Task objective
The listing below holds a line with "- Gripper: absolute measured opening" and a later line with "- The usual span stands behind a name". Write out those two lines and every line between them, exactly, and nothing else.
=== Section Start ===
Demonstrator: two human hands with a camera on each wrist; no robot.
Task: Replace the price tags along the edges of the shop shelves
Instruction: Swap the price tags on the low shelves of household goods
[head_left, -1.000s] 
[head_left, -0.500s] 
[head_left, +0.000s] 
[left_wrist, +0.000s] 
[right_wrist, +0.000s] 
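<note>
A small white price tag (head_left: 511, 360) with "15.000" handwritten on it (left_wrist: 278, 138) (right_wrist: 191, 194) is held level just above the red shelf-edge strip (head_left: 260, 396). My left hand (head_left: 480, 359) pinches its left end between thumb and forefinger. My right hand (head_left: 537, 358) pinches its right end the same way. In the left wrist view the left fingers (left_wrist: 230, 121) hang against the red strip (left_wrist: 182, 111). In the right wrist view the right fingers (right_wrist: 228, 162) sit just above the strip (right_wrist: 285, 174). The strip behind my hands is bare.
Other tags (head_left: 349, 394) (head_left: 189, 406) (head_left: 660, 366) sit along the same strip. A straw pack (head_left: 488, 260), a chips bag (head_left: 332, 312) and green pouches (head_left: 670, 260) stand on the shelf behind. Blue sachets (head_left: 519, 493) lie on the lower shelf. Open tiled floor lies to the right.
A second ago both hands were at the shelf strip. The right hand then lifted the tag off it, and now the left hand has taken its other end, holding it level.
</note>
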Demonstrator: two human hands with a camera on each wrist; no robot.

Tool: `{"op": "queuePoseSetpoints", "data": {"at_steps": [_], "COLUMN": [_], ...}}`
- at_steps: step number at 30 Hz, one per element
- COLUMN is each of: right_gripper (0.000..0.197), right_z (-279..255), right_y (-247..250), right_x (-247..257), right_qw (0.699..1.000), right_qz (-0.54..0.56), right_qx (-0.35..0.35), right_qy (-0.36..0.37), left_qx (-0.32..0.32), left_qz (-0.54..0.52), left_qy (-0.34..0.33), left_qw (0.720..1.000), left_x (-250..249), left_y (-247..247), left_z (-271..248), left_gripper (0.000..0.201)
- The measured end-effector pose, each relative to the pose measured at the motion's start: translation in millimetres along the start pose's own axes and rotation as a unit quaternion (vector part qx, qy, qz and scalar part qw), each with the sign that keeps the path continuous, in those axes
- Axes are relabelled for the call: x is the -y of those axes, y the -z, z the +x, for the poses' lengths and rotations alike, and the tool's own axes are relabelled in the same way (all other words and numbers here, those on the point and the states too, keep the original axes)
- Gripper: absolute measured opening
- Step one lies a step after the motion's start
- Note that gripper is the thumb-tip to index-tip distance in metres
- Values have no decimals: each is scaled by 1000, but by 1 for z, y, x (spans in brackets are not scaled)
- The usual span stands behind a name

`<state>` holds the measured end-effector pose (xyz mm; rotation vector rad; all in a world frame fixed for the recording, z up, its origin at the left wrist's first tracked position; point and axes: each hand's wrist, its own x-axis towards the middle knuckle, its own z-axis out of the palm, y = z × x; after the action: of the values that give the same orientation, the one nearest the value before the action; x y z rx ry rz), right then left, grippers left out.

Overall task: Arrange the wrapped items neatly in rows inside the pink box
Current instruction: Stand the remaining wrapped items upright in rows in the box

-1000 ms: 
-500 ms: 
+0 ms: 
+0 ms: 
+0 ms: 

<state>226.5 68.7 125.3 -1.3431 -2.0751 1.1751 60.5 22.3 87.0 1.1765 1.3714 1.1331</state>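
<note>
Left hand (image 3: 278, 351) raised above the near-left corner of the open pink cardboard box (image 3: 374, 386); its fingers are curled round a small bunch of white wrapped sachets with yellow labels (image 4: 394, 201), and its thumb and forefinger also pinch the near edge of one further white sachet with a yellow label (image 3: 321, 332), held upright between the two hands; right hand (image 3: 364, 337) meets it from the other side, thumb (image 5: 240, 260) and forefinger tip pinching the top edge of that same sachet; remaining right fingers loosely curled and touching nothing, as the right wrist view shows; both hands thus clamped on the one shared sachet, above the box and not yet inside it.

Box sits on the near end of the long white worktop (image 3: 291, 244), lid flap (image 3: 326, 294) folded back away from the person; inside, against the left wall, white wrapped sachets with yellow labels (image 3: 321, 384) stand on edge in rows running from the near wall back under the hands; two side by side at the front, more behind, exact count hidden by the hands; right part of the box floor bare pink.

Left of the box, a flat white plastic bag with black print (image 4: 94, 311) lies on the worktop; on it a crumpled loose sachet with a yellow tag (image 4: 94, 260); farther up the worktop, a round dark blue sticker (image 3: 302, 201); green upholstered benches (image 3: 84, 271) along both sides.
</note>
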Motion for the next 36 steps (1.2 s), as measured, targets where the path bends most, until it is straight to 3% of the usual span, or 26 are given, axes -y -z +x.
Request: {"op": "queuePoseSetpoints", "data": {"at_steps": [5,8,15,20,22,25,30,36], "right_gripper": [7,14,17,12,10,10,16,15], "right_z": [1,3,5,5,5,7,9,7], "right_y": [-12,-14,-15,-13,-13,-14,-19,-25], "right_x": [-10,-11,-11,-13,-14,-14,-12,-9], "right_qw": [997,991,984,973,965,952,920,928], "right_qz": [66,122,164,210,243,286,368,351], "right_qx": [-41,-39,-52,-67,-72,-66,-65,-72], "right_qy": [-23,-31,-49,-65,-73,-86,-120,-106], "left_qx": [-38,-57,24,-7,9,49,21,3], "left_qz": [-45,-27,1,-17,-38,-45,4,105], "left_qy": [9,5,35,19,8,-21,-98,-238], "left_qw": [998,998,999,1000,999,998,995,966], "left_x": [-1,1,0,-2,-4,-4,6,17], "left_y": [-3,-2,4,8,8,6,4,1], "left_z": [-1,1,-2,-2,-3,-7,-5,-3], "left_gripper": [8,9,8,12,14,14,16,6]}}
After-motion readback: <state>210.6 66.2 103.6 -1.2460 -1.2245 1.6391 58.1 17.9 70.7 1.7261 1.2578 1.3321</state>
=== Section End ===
Output of the task
- Gripper: absolute measured opening
- Step one lies a step after the motion's start
- Note that gripper is the thumb-tip to index-tip distance in metres
- Values have no decimals: each is scaled by 1000, but by 1 for z, y, x (spans in brackets are not scaled)
- The usual span stands behind a name

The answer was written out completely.